El Parkinson, una enfermedad neurodegenerativa que afecta progresivamente el sistema nervioso, presenta una serie de desafíos para quienes la padecen. La rigidez muscular, los temblores y los trastornos del movimiento pueden limitar significativamente la calidad de vida. En este contexto, el Shiatsu, una antigua arte terapéutica japonesa, se presenta como un valioso aliado.
A través de la aplicación de presiones suaves y precisas en puntos específicos del cuerpo, el Shiatsu busca reequilibrar el flujo energético y promover el bienestar físico y mental. Para las personas con Parkinson, los beneficios de esta práctica pueden ser milagrosos.

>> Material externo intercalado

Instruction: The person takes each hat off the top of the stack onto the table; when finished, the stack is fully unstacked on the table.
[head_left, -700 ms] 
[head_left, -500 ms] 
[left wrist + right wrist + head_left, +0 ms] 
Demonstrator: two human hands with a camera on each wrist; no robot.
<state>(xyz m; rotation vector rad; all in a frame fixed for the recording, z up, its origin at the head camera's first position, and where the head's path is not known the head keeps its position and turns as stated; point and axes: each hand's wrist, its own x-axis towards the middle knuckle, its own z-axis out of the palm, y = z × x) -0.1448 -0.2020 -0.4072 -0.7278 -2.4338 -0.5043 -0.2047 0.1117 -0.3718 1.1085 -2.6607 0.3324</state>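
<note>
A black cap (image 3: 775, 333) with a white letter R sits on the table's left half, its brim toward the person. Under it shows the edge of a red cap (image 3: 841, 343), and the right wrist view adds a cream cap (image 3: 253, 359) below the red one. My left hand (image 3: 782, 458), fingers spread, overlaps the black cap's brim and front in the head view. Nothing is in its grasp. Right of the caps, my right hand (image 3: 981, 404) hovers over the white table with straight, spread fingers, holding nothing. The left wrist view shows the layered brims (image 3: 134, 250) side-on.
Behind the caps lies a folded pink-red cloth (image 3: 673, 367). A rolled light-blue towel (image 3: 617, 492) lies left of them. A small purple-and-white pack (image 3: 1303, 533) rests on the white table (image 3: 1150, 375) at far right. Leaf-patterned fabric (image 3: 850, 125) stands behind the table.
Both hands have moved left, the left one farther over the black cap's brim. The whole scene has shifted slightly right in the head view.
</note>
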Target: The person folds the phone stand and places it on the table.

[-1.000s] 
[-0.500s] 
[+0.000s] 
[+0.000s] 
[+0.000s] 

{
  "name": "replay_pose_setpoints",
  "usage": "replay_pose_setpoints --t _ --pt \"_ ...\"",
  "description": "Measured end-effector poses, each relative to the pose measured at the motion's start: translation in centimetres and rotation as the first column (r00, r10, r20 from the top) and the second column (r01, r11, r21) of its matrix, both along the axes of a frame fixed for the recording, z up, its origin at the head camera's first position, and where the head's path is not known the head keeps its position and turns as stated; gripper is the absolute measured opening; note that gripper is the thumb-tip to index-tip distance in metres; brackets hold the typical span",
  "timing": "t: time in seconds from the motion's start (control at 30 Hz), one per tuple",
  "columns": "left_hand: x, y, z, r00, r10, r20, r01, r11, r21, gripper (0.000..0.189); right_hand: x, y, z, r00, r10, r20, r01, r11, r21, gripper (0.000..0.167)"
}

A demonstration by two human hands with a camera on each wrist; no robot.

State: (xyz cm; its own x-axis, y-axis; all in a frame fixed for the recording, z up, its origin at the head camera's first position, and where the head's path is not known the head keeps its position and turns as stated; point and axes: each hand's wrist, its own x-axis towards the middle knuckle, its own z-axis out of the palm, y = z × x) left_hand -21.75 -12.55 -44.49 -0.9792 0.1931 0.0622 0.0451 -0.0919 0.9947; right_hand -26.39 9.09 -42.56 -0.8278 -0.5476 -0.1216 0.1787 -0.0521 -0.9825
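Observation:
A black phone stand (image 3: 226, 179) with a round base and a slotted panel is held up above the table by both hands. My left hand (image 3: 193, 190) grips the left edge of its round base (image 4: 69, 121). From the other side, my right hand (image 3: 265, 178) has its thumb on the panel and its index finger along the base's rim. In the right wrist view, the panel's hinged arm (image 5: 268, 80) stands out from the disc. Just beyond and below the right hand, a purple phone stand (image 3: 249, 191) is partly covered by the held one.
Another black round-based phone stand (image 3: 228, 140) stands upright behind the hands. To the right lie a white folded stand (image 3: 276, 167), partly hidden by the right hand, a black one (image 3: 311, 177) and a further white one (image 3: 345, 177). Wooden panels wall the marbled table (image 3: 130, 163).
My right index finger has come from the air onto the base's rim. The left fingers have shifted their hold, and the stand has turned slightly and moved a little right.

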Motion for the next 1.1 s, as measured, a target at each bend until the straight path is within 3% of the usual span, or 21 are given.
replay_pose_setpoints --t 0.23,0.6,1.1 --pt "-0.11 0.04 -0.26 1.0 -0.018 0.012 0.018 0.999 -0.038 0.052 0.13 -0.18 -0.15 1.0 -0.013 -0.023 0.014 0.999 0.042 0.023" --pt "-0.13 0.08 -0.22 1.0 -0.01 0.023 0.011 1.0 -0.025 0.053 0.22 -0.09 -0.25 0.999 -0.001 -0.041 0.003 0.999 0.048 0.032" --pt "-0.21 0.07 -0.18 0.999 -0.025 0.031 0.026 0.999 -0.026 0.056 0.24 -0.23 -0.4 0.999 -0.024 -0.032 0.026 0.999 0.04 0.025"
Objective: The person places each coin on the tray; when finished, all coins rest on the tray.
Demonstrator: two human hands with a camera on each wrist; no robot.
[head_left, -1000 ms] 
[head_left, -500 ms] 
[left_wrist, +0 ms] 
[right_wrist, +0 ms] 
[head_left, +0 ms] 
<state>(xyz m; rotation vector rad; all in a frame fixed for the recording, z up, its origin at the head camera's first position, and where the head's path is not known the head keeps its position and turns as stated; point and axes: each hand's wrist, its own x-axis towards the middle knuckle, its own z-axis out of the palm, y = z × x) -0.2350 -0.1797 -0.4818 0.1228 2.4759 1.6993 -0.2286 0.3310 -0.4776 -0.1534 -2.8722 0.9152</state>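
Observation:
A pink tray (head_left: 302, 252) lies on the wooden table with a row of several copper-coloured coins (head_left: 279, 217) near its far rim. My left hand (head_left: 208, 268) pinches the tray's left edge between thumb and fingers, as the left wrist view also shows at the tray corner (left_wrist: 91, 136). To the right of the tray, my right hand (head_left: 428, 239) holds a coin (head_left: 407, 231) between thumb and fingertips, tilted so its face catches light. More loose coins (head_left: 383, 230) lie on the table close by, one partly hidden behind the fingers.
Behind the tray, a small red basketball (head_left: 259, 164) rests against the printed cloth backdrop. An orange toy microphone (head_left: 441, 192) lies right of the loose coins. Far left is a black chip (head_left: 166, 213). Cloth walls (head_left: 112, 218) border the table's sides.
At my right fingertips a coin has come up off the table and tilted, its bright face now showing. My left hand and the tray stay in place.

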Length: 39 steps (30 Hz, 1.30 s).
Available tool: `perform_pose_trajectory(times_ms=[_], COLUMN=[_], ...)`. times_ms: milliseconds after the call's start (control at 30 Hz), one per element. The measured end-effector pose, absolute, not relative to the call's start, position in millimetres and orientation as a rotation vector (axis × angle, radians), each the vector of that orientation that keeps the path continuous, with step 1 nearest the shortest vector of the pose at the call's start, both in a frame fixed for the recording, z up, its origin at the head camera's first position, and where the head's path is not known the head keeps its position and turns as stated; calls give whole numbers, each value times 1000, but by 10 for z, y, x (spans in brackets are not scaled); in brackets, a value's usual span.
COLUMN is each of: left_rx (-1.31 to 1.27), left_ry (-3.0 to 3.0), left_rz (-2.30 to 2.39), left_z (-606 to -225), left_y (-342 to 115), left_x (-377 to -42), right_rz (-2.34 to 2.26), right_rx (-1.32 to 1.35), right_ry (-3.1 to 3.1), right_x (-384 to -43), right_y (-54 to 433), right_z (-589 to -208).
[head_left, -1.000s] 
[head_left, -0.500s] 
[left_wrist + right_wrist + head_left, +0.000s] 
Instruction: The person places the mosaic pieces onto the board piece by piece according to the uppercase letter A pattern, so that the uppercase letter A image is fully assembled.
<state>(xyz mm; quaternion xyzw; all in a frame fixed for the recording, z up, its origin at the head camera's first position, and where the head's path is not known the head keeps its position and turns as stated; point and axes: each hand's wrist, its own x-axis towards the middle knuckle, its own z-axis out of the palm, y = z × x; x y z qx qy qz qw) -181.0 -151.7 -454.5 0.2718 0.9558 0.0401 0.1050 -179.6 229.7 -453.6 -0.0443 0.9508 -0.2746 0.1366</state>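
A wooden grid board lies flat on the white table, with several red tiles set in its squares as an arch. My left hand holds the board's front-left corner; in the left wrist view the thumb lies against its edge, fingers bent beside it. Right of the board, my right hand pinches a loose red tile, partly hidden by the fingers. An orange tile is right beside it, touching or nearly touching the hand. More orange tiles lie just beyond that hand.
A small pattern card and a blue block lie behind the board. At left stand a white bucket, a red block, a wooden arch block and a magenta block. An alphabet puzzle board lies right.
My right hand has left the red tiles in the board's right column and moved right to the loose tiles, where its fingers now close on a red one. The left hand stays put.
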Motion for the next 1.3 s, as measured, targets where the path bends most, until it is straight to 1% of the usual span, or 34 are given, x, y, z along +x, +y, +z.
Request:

El Shiatsu induce un estado de profunda relajación, contrarrestando el estrés y la ansiedad que a menudo acompañan a la enfermedad. La mente encuentra alivio, el cuerpo se relaja y las tensiones musculares se disuelven. Me encanta el efecto inmediato del Shiatsu en ya pocos minutos del comienzo. Lo temblores empiezan a diminuir hasta desaparecer.
Además, el Shiatsu puede contribuir a aliviar los dolores musculares y articulares, muy comunes en los pacientes parkinsonianos. La estimulación de los tejidos blandos y la movilización de las articulaciones mejoran la circulación sanguínea, reduciendo la inflamación y proporcionando alivio.
Otro aspecto importante es la movilidad. Los movimientos lentos y fluidos del Shiatsu, realizados con delicadeza, pueden ayudar a mantener y mejorar la flexibilidad de las articulaciones, contrarrestando la rigidez típica de la enfermedad.
Pero los beneficios del Shiatsu no se limitan al aspecto físico. Esta práctica puede influir positivamente también en el bienestar emocional, ayudando a reducir la depresión y la apatía, a menudo asociadas al Parkinson. La sensación de ser tocado con cuidado y atención, junto con la conciencia del propio cuerpo, puede favorecer una mayor sensación de autoeficacia y mejorar el estado de ánimo.
Es importante destacar que el Shiatsu no sustituye a las terapias farmacológicas y de rehabilitación tradicionales, sino que puede ser un valioso complemento. Su acción se basa en un enfoque holístico, que considera a la persona en su totalidad, cuerpo, mente y espíritu.
Me encanta como el Shiatsu actúa con las personas con Parkinson, mejorando su calidad de vida y ayudando a manejar los síntomas de la enfermedad. Como terapeuta de Shiatsu, me brinda una gran satisfacción poder aliviar sus molestos síntomas.